* _EXERCISE PROMPT_: The expected answer is the full listing, repeated exactly and free of images.

┄┄┄┄┄┄┄┄┄┄

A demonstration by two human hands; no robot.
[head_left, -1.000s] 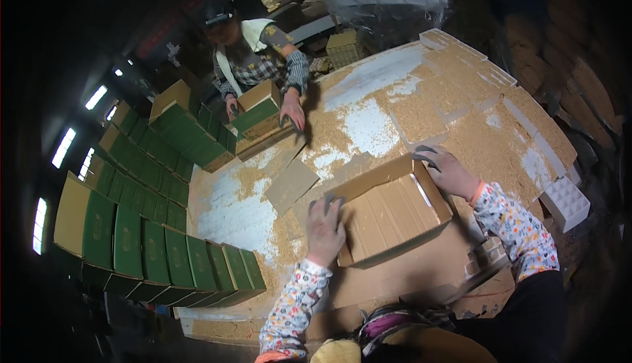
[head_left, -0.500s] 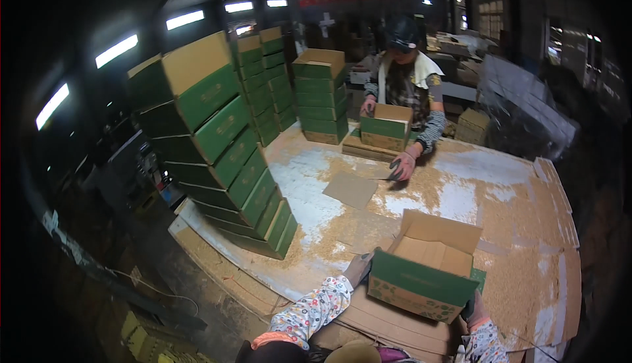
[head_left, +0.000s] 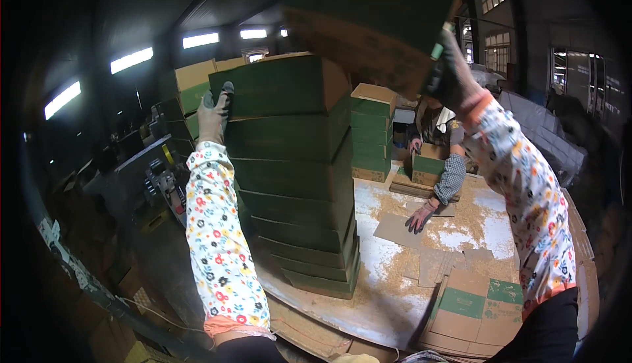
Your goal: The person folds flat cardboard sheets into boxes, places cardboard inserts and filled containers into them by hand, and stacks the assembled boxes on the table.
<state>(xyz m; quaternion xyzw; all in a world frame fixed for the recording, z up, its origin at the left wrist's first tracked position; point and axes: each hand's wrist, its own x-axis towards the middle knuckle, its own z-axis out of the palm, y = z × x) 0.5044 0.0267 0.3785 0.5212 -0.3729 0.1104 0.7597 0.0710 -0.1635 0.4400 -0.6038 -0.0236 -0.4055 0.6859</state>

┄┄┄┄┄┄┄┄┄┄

* _EXERCISE SOLUTION_:
A demonstration by two human hands; no robot.
[head_left, -1.000s] 
[head_left, -0.500s] 
[head_left, +0.000s] 
Your goal: The person folds flat cardboard sheets into boxes, places cardboard inserts and filled containers into them by hand, and stacks the assembled boxes on the table.
<state>(xyz m; quaternion xyzw; all in a world frame fixed for the recording, z up, its origin at the left wrist's first tracked position; point and axes: each hand's wrist, its own x-axis towards the middle knuckle, its own z-axis out of the palm, y = z × x) 0.5044 0.0267 0.3785 0.5212 -0.3729 0.1104 0.7597 0.0710 -0.1635 0.4400 -0.6038 -0.0236 -0.4055 0.6859</state>

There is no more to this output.